[Coco] Nitr0S-9 question
Gene Heskett
gene.heskett at verizon.net
Wed Aug 15 00:18:09 EDT 2007
On Tuesday 14 August 2007, Becker, Gary wrote:
>What I am saying is that OS9boot is being written correctly and the
>hooks in LSN0 for this file (DD.BT and DD.BSZ) are correct. I am not
>saying that these values are for the boot track.
>
Sorry, I must have not been paying attention.
>Also nothing is being written into the boot track and the boot track
>bits in the bit map are unchanged. I believe this is the offending code
>in os9gen.
>
> leax sectbuff,u
And this is defined as 1024 bytes someplace?
> ldy <lsn0+DD.MAP,u get number of bytes in device's bitmap
> lda <devpath
> os9 I$Read
> lbcs Bye
And this is where it looks for the free space in the FAT? Hoo boy.

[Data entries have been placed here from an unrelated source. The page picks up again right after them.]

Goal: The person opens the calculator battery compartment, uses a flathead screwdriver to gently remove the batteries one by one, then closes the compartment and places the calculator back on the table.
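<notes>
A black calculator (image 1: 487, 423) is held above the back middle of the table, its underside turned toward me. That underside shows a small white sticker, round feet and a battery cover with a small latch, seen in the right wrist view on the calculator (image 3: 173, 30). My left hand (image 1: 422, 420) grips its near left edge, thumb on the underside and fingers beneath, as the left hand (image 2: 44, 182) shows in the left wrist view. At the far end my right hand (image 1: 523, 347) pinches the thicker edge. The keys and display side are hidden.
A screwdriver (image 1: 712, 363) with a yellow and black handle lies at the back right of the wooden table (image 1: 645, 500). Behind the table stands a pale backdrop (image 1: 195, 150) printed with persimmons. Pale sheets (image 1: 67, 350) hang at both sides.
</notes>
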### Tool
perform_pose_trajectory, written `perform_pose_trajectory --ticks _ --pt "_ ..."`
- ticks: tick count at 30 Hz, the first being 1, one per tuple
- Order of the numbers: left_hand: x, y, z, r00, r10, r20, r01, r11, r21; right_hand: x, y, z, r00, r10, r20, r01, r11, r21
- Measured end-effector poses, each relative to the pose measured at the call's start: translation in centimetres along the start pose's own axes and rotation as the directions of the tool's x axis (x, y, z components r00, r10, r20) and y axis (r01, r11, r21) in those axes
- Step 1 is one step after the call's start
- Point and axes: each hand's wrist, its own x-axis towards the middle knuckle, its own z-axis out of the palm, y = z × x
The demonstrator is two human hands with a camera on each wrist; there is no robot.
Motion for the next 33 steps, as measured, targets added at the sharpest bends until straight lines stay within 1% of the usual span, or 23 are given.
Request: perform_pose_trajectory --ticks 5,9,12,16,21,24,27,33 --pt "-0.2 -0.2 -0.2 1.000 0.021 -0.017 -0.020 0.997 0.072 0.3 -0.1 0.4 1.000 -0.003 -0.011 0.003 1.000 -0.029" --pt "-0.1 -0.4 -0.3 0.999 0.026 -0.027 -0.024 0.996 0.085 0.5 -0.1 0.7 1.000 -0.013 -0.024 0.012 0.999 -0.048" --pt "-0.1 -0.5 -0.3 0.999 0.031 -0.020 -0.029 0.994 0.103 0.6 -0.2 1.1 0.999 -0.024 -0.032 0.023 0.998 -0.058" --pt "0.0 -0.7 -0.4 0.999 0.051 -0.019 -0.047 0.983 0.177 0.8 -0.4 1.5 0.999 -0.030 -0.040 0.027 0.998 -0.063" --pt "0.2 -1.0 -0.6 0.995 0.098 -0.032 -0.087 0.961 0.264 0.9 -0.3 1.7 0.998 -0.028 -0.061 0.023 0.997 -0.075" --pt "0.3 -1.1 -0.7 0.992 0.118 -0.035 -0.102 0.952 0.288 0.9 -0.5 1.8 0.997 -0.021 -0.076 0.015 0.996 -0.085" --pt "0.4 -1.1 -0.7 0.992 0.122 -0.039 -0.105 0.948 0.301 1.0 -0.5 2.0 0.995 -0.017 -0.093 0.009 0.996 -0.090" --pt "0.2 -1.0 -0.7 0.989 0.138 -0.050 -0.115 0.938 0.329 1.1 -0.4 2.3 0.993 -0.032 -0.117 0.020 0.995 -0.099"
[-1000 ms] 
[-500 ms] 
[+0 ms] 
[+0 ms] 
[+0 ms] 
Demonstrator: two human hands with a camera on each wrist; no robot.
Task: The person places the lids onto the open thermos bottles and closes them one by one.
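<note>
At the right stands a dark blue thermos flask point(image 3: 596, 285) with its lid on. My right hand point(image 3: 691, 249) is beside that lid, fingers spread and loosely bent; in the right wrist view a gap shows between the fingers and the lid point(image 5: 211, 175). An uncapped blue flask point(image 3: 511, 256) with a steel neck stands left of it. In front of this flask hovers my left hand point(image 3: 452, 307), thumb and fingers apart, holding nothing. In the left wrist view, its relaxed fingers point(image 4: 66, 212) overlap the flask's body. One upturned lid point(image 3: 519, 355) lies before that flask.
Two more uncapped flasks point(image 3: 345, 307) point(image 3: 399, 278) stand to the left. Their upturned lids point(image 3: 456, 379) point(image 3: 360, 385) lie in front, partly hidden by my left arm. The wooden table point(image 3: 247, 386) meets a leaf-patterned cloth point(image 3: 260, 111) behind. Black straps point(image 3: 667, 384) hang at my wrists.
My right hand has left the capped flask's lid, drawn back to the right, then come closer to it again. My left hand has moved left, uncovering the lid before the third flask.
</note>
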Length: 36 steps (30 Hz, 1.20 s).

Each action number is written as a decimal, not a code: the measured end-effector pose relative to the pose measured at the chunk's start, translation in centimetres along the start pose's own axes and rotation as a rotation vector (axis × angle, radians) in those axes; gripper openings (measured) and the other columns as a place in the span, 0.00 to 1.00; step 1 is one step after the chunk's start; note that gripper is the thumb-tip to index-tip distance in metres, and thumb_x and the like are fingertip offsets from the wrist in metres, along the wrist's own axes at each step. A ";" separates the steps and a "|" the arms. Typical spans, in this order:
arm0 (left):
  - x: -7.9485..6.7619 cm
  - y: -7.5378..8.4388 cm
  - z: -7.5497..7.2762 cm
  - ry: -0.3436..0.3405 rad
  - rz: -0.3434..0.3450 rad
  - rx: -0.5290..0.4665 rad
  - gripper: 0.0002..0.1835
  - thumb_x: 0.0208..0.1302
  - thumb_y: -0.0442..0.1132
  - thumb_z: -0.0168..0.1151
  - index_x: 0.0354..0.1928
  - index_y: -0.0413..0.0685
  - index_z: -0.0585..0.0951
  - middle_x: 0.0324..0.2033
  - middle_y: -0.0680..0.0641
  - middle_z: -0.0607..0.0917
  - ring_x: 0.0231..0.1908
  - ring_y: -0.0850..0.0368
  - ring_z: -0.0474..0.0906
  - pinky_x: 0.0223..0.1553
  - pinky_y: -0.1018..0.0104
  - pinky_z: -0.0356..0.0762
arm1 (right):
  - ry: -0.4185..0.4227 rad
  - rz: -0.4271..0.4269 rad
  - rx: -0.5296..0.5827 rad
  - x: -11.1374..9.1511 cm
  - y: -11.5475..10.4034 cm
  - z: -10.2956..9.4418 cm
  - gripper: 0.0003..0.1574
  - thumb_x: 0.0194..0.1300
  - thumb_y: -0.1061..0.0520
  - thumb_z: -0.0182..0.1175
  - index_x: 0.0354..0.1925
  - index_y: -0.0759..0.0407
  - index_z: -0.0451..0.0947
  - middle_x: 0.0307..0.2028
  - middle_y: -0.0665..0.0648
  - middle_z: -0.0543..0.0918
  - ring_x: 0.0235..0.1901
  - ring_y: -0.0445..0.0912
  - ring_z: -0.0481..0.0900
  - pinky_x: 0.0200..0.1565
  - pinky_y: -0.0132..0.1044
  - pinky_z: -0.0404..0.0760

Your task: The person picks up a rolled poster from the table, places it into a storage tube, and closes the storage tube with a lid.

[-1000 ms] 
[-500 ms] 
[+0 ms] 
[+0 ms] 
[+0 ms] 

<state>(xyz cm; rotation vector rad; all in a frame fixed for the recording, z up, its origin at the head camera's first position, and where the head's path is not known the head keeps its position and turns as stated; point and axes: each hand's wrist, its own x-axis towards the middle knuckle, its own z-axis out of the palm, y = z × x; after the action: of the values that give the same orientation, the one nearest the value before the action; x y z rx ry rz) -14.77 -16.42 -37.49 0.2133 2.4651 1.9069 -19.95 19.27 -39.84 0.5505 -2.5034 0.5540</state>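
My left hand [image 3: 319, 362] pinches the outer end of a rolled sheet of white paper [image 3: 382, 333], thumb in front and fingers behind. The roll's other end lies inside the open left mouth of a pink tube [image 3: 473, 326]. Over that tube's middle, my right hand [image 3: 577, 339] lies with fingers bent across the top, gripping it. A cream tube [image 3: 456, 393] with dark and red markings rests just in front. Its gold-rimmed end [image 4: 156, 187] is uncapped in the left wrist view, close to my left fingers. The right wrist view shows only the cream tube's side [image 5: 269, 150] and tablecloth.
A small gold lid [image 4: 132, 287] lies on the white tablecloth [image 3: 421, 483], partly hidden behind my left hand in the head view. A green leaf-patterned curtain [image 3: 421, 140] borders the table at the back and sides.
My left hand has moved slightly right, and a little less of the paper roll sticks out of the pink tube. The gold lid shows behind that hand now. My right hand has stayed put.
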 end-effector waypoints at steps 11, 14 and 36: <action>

Thinking out loud here, the fix would seem to be in the ldy because if its
track 34, then its never going to need to exceed sectbuff.
But os9 has the ability to allocate anyplace on the drive, and this boot track
can be anyplace as long as everybody agrees where it is. However with
sectbuff being only 1024 bytes, that does place a limit because its
allocation must be within that buffer. Simple math will get you the maximum
possible track number that will still fit in the first 1024 bytes of the FAT.
That would be the 454th track IF the format is 18 sectors/track, but be aware
that until it gets to the disk driver innards, all disk access in os9 is by
the LSN.
In the case where its allocating the boot track, I don't believe that os9
actually checks to see if its already allocated, but just allocates it
blindly.
I think what I would do is a cmpy, #1024, and if its greater than 1024, then
just reload it with 1024, let it blindly set those 18 bits in the FAT that
represent that track, and do an OS9 I$WRITE of the first 4 sectors of the
FAT. That alone would allow the boot track to be up to about track 454 if
DD.BIT=1
>If DD.MAP is greater than 1024 bytes, the read will overfill sectbuff.
And possibly even crash os9.
>This happens with a disk larger than 1024*8*DD.BIT*256 or 2Meg if DD.BIT
>= 1. This is uncommon for floppies, bit not for hard disks.
>
>Someone must have run into this issue in the past.
>
Makes sense, but I can't say as I have personally encountered that. Or, maybe
that's why I gave up ever making my maxtor 7120s bootable, I booted it for
many years from a floppy that switched to /dd by the time it got around to
running the startup file.
[huge snip]
--
Cheers, Gene
"There are four boxes to be used in defense of liberty:
soap, ballot, jury, and ammo. Please use in that order."
-Ed Howdershelt (Author)
Why use Windows, since there is a door?